Grafana Cloud

Databricks integration for Grafana Cloud

Databricks is a unified analytics platform for data engineering, data science, and machine learning workloads. It provides a lakehouse architecture combining the best of data warehouses and data lakes.

The Databricks integration uses Grafana Alloy to collect billing, jobs, pipelines, and SQL warehouse metrics from Databricks System Tables. Accompanying dashboards are provided to visualize these metrics.

This integration supports providing the metrics listed in the docs via the Databricks exporter, which is integrated into Grafana Alloy.

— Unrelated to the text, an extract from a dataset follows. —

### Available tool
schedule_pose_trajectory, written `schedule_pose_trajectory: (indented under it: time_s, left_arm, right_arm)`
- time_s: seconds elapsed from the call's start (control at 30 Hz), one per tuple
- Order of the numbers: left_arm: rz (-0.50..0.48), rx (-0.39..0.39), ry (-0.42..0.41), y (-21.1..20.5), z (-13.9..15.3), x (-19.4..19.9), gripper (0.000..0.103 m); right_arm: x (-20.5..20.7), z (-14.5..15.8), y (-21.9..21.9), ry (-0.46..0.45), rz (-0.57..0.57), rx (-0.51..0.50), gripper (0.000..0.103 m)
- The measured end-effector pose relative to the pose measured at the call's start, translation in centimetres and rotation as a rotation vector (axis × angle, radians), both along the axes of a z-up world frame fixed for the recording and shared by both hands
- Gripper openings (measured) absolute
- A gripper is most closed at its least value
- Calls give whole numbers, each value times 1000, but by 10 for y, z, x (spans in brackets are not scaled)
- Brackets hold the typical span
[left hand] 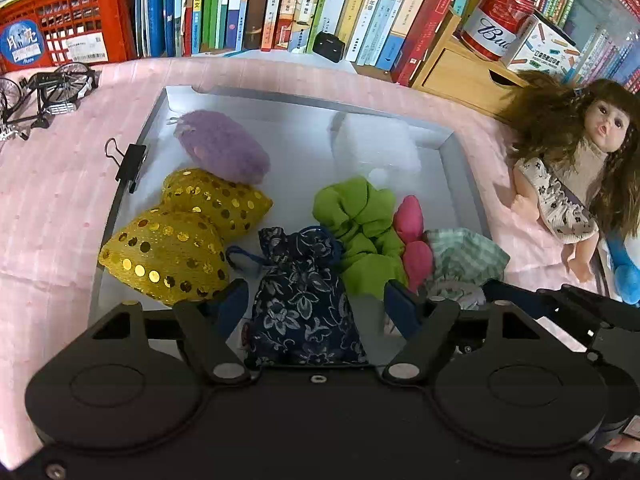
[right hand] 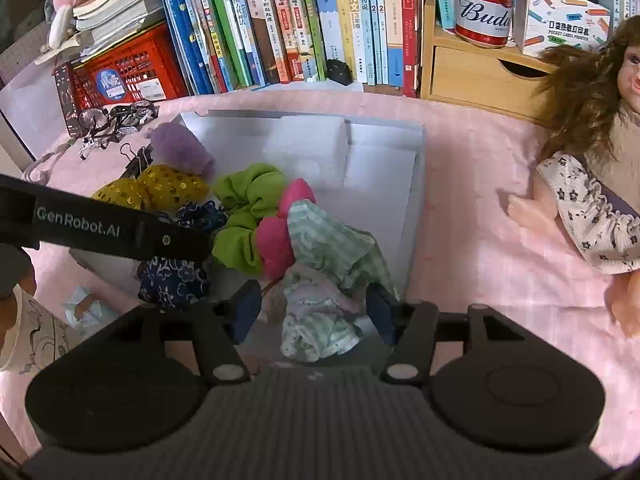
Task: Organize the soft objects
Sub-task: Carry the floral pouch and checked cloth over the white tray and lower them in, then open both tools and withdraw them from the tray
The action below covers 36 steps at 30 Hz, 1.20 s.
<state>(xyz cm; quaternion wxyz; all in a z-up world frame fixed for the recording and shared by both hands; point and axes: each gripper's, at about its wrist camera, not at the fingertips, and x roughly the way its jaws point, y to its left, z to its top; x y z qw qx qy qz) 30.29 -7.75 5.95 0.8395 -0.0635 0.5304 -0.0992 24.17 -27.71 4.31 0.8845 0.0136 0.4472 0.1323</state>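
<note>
A grey tray [left hand: 464, 168] on the pink cloth holds soft items: a purple fuzzy pouch [left hand: 224, 146], two gold sequin pouches [left hand: 164, 256], a green scrunchie [left hand: 356, 224], a pink piece [left hand: 412, 236] and white foam [left hand: 376, 144]. My left gripper [left hand: 318, 296] is open around a navy floral pouch [left hand: 304, 300], its pads clear of the fabric on both sides. My right gripper [right hand: 314, 302] is open over a green checked cloth [right hand: 332, 248] at the tray's near right corner [right hand: 416, 184], without pressing it. The left gripper's black body [right hand: 100, 224] crosses the right wrist view.
A doll [left hand: 568, 168] lies right of the tray, with a blue plush [left hand: 624, 272] near it. Books, a red crate [left hand: 76, 20], a beer can [left hand: 496, 20] and a wooden drawer box [left hand: 456, 68] line the back. A toy bicycle [left hand: 44, 92] and a binder clip [left hand: 130, 162] sit left.
</note>
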Motion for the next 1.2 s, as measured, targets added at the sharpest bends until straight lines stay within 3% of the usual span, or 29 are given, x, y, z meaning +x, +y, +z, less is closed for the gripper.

This integration includes 16 useful alerts and 3 pre-built dashboards to help monitor and visualize Databricks metrics.

Before you begin

Before configuring Alloy to collect Databricks metrics, you need:

  1. Databricks Workspace with Unity Catalog and System Tables enabled
  2. Service Principal with OAuth2 M2M authentication configured
  3. SQL Warehouse for querying System Tables (serverless is recommended for cost efficiency)

Get your workspace hostname:

  1. Copy your workspace URL subdomain, for example, dbc-abc123-def456.cloud.databricks.com.

Create a SQL Warehouse:

  1. Go to SQL Warehouses in the sidebar and click Create SQL warehouse.
  2. Configure the warehouse:
    • Size: 2X-Small (minimum size to reduce costs).
    • Auto stop: After 10 minutes of inactivity.
    • Scaling: Min 1, Max 1 cluster.
  3. Click Create, then go to the Connection Details tab.
  4. Copy the HTTP path, for example, /sql/1.0/warehouses/abc123def456.

Create a Service Principal:

  1. Click your workspace name (top-right) and select Manage Account.
  2. Go to User Management > Service Principals tab > Add service principal.
  3. Enter a name, for example, grafana-cloud-integration.
  4. Go to Credentials & secrets tab > OAuth secrets > Generate secret.
  5. Select the maximum lifetime (730 days) and click Generate.
  6. Copy the Client ID and Client Secret. You will need both for the integration configuration.

Assign the Service Principal to your workspace:

  1. Go to Workspaces in the sidebar and select your workspace.
  2. Go to the Permissions tab and click Add permissions.
  3. Search for the Service Principal and assign it the Admin permission.

Grant SQL permissions to the Service Principal:

As a metastore admin or user with MANAGE privilege, run the following SQL statements in a query editor:

SQL
GRANT USE CATALOG ON CATALOG system TO `<service-principal-client-id>`;
GRANT USE SCHEMA ON SCHEMA system.billing TO `<service-principal-client-id>`;
GRANT SELECT ON SCHEMA system.billing TO `<service-principal-client-id>`;
GRANT USE SCHEMA ON SCHEMA system.query TO `<service-principal-client-id>`;
GRANT SELECT ON SCHEMA system.query TO `<service-principal-client-id>`;
GRANT USE SCHEMA ON SCHEMA system.lakeflow TO `<service-principal-client-id>`;
GRANT SELECT ON SCHEMA system.lakeflow TO `<service-principal-client-id>`;

Replace <service-principal-client-id> with your Service Principal’s Client ID.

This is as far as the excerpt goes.